He glanced automatically at the clock. Too early even for Gross, he thought.

  “A woman.” She said it with faint disapproval. Had she approved, the visitor would have been labeled a “lady.”

  He could not imagine who it might be. Shaking his head, he said, “Send her in, Frau Blatschky.”

  A woman entered the room in a graceful sweep of fabric and sinew, all youth and beauty, her skin alabaster, almost translucent. Her hair was done up in a fashionable frizz bound by a lavender scarf.

  “Herr Werthen. Finally.” Her voice was soft, almost a whisper.

  “May I be of service, Fräulein?”

  Suddenly he recognized her from the Klimt paintings. “Fräulein Flöge.”

  She nodded at his recognition.

  “That will be all, Frau Blatschky.”

  The housekeeper gave a final disapproving glance, then pulled the doors shut behind her with extra force.

  “Gustl has been arrested,” the woman, clearly in distress, blurted out. “They came for him at his apartment and took him away like a common criminal in front of his mother and sisters.
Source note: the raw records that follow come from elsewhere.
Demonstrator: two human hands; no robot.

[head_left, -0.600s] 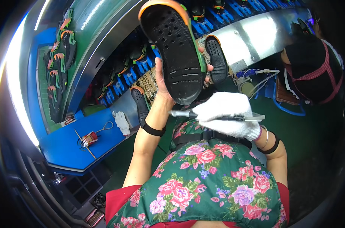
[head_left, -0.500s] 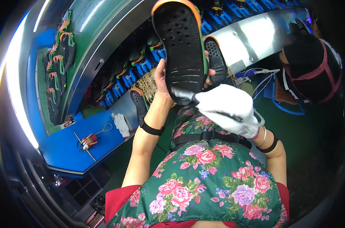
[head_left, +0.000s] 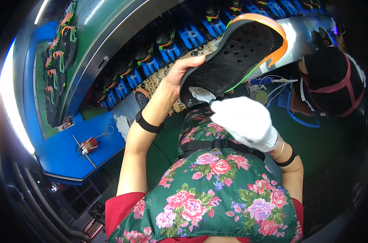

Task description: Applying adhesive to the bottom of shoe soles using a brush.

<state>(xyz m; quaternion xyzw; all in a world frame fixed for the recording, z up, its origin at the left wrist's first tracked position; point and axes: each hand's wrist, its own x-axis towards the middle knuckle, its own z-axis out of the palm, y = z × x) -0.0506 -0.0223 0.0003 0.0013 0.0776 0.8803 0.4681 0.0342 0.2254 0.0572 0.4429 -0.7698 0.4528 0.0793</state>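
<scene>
My left hand [head_left: 181, 75] is bare and grips a black shoe sole [head_left: 236, 50] by its narrower end, thumb on the near side. The sole has an orange rim at its wide end, a green edge and several round holes. It is tilted, with its wide end up and to the right. My right hand [head_left: 244, 123], in a white glove, is closed on a brush [head_left: 203, 95]. The brush's flat pale head lies against the sole's lower end near my left hand; its dark handle is mostly hidden by the glove.
Ahead runs a curved line of blue holders [head_left: 192, 36] with black footwear parts. At left, a blue table [head_left: 62, 158] bears a red spool-like item [head_left: 88, 145] and a white glove [head_left: 122, 126]. Another person [head_left: 333, 81] sits at right beside a blue-framed stool [head_left: 303, 115].
The sole has swung to the right and tilted, its wide end now at upper right. The brush stays at its lower end. A second sole behind it is no longer visible.
</scene>
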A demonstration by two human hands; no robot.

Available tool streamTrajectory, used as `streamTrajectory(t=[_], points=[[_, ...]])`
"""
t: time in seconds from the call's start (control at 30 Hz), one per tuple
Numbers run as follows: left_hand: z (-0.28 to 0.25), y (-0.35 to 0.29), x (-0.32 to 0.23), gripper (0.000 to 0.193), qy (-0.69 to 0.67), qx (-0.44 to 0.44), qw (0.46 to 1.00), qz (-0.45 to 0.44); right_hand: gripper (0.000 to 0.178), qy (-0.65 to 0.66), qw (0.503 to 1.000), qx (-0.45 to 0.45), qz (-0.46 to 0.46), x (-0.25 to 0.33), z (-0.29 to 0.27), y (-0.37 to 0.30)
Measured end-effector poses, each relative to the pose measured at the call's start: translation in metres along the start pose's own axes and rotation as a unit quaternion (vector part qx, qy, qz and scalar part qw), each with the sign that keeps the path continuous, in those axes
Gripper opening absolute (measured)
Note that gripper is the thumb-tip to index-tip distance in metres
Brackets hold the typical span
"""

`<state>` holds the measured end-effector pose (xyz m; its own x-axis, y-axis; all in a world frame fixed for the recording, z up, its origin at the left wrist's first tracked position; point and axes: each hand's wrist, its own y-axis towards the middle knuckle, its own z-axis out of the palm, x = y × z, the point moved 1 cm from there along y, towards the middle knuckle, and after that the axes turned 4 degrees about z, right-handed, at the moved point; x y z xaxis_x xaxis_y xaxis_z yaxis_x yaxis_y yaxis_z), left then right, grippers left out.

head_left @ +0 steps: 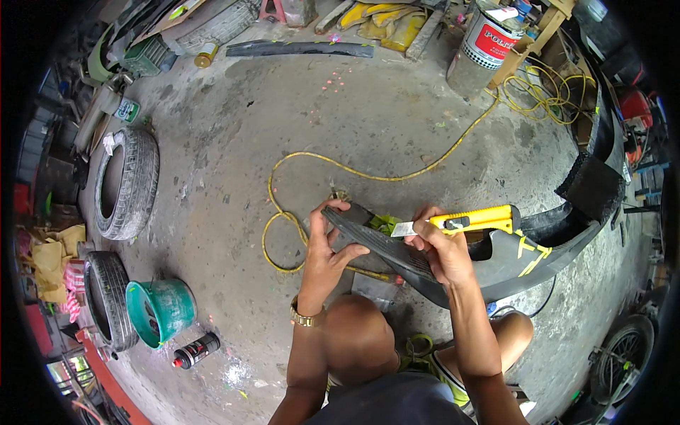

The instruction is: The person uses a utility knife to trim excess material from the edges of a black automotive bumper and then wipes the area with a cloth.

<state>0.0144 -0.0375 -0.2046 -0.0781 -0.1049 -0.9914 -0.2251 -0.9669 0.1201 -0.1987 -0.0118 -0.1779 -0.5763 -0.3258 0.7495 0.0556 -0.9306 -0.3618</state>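
My left hand (326, 262), with a watch (303, 316) at its wrist, grips the near end of a long curved black plastic panel (382, 244) that looks like a car bumper. Its fingers wrap the tip and the thumb lies along the edge. In my right hand (448, 249) is a yellow utility knife (476, 219), its short blade out and pointing left, just above the panel's edge. Whether the blade touches the panel I cannot tell. Yellow tape strips (533, 255) stick to the panel's grey part on the right.
A yellow hose (368, 175) loops over the concrete floor beyond the panel. To the left are two tyres (142, 184), a green bucket (185, 301) and a black bottle (197, 350). A large paint can (471, 64) stands at the far right, a black strip (301, 49) at the back.
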Motion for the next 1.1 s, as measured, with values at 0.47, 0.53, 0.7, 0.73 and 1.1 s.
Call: streamTrajectory(t=[0.47,0.53,0.7,0.73,1.1], points=[[-0.001,0.0,0.0,0.083,0.011,0.002,1.0,-0.001,0.008,-0.195,0.967,-0.072,-0.15,0.008,0.025,-0.024],[-0.002,0.0,0.0,0.083,0.012,0.003,1.0,0.0,0.011,-0.33,0.907,-0.063,-0.252,0.016,0.033,-0.034],[-0.001,0.0,-0.001,0.083,0.012,0.003,1.0,-0.01,0.01,-0.203,0.954,-0.132,-0.175,-0.005,0.029,-0.042],[-0.002,0.0,-0.001,0.083,0.012,0.002,1.0,-0.01,0.01,-0.203,0.954,-0.131,-0.174,-0.007,0.031,-0.042],[-0.003,0.0,0.0,0.085,0.013,0.003,1.0,-0.009,0.013,-0.199,0.951,-0.181,-0.15,-0.016,0.039,-0.04]])
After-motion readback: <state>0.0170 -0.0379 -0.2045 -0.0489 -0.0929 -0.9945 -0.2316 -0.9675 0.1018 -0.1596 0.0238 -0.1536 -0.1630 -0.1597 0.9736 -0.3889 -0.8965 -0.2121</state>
You must help, Advokat Werthen.”

  He was astounded and for a moment quite speechless. Then he recovered his wits and his lawyer’s bedside manner.

  “We will get him out,” Werthen reassured her. “After all, the police could have no case against him.”

  “You mean his alibi, Fräulein Plötzl.”

  Werthen tried to hide his further surprise.

  “Please, counselor. Gustl’s affairs are an open secret to all of Vienna.”

  “He was trying to protect you,” Werthen said, relieved that he would not have to battle Klimt’s misplaced sense of propriety.

  “But he cannot know that I know.” Her voice might have been no more than a whisper, but it breathed determination.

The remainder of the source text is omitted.